Please copy out every line in the entries that includes the word "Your".

(Collected data)
# # # #
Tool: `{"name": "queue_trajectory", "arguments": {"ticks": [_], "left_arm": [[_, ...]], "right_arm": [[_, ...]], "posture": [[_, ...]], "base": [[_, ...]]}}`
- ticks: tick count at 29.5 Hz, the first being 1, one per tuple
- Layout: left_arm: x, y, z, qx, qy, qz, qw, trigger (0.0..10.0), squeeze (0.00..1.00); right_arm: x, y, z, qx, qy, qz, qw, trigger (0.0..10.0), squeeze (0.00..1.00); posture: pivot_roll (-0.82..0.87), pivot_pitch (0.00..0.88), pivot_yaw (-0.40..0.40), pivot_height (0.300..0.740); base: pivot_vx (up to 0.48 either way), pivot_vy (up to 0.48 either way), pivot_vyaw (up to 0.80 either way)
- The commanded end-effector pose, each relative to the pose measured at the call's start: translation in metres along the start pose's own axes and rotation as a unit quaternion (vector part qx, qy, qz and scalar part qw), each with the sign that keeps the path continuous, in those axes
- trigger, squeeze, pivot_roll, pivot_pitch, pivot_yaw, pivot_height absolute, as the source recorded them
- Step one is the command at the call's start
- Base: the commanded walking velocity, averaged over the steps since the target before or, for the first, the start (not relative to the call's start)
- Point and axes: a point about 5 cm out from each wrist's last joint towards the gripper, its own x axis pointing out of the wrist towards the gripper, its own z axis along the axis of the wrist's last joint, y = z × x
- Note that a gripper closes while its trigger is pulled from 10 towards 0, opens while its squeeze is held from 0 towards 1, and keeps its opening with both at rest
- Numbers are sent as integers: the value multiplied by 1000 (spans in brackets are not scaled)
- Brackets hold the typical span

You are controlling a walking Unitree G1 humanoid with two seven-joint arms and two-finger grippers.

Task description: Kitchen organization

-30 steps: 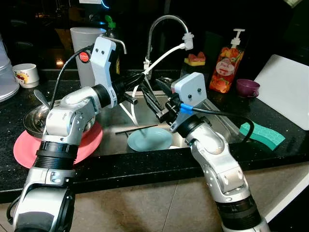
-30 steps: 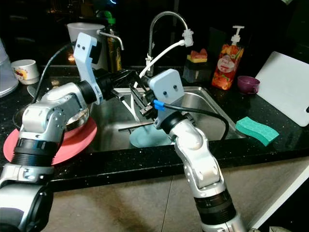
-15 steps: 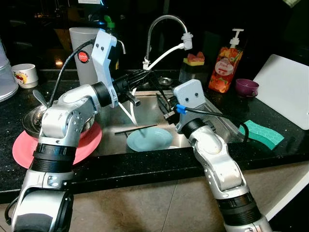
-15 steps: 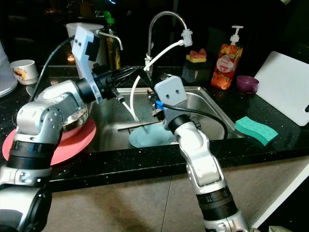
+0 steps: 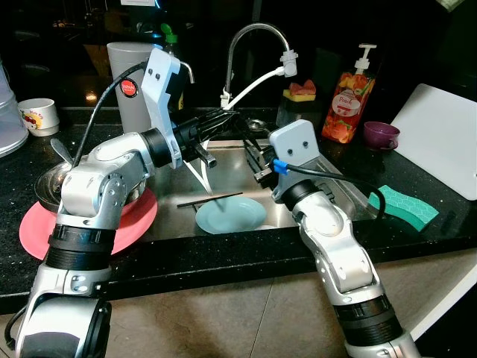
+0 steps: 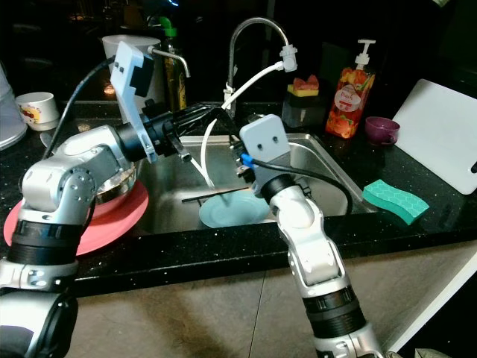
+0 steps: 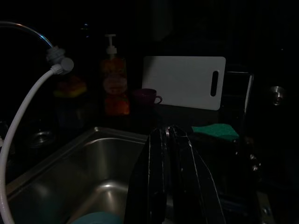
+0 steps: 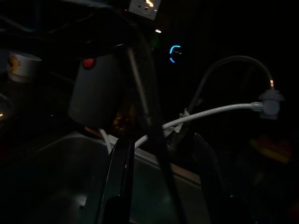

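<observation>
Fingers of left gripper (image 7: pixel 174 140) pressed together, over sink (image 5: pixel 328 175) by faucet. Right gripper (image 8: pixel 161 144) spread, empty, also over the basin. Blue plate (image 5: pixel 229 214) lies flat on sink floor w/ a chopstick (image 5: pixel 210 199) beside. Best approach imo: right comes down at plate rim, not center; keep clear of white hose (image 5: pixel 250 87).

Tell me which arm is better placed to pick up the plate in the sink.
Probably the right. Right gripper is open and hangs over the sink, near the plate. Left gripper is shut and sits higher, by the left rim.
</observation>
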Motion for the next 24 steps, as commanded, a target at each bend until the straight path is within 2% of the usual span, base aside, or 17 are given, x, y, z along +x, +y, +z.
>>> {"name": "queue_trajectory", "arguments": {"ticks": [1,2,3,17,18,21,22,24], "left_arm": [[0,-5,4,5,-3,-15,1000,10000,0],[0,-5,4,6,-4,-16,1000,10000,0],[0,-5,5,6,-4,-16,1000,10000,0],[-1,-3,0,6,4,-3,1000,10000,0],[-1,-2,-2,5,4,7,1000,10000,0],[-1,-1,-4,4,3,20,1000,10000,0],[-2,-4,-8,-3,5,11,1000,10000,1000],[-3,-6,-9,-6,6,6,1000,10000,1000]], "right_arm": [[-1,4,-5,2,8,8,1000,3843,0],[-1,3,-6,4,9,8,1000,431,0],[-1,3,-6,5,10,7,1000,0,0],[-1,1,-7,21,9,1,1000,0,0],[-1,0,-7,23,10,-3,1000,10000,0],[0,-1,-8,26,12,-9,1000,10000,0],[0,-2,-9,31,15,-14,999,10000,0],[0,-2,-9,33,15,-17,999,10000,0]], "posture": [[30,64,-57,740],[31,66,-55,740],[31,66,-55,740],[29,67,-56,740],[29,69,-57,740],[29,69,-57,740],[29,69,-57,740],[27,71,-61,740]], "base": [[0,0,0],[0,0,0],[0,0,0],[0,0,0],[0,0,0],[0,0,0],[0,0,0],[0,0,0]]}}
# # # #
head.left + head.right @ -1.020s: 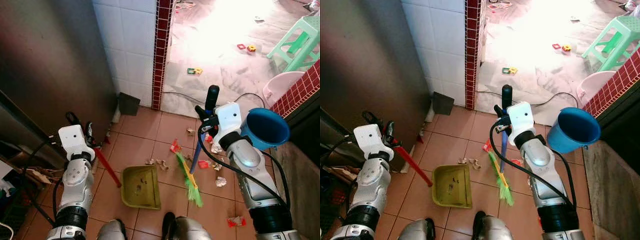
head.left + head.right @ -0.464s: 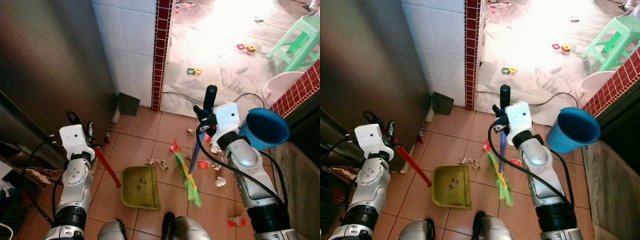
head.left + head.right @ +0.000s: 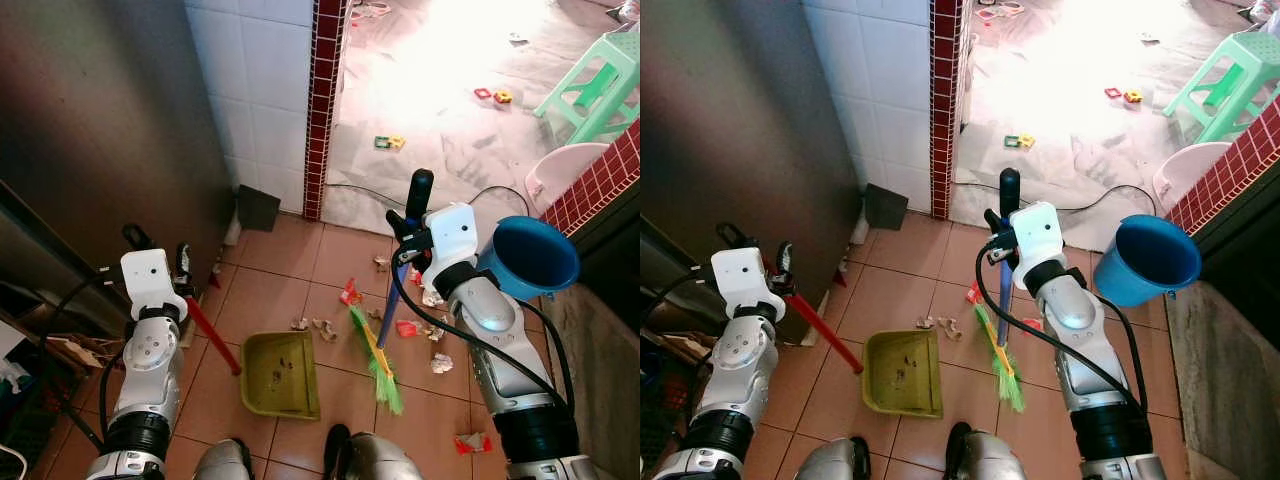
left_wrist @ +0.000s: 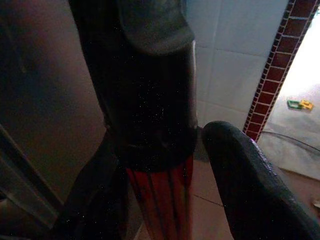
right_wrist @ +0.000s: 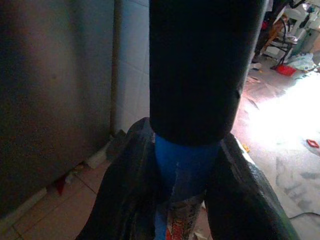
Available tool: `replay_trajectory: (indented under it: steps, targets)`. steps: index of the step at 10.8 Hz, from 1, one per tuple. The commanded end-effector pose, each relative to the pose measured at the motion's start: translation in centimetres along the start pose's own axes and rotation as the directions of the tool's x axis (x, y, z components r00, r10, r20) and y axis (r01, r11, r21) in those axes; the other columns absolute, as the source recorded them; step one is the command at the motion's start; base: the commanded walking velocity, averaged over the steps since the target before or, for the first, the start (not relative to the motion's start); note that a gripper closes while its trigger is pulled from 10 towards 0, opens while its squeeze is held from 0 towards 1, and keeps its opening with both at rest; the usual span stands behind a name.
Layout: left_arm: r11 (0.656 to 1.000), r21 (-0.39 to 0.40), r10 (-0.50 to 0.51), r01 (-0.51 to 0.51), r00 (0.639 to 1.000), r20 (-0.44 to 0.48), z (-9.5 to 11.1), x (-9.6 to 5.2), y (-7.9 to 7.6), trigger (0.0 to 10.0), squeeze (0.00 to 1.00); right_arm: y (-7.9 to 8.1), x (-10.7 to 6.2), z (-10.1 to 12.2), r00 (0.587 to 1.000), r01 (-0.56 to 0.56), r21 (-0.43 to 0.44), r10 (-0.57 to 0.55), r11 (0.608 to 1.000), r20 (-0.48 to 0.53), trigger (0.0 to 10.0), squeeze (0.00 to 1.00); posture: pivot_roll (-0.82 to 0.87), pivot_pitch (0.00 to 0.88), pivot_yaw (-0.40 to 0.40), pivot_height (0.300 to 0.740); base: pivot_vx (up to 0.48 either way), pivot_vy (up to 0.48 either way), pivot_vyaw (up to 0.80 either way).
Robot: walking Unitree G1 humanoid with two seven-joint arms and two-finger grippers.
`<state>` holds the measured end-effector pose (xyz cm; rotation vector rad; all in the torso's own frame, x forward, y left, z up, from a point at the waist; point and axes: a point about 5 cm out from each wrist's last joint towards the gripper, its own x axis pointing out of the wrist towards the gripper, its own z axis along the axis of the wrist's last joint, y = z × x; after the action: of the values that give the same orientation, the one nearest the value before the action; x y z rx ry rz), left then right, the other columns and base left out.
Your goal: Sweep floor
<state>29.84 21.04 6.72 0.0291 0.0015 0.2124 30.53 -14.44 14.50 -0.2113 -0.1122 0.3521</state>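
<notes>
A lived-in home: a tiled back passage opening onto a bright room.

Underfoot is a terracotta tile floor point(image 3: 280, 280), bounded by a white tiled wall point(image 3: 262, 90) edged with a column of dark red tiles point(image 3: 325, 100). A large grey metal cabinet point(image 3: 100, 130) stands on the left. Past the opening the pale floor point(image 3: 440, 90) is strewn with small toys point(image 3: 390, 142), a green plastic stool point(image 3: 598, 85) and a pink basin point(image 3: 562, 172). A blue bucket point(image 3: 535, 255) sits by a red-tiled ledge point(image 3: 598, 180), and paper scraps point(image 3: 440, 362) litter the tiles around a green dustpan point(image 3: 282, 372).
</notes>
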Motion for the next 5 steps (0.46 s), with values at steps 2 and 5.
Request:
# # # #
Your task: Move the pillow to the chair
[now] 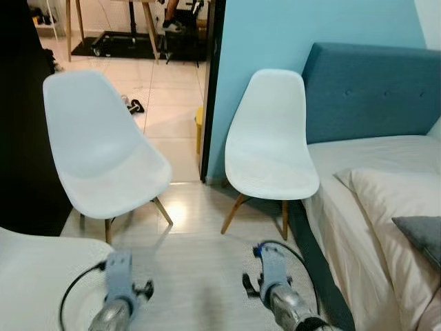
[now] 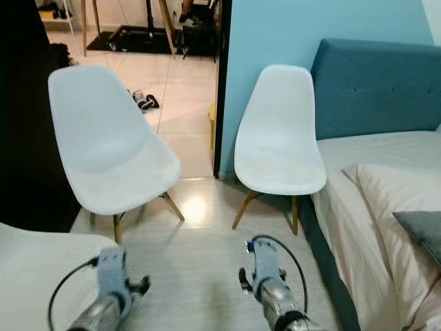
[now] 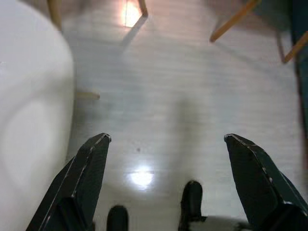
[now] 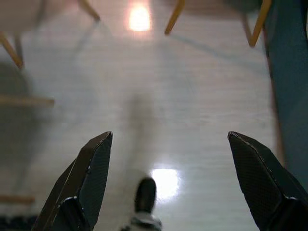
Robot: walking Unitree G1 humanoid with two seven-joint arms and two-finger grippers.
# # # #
Answer box:
Your goal: Sweep floor
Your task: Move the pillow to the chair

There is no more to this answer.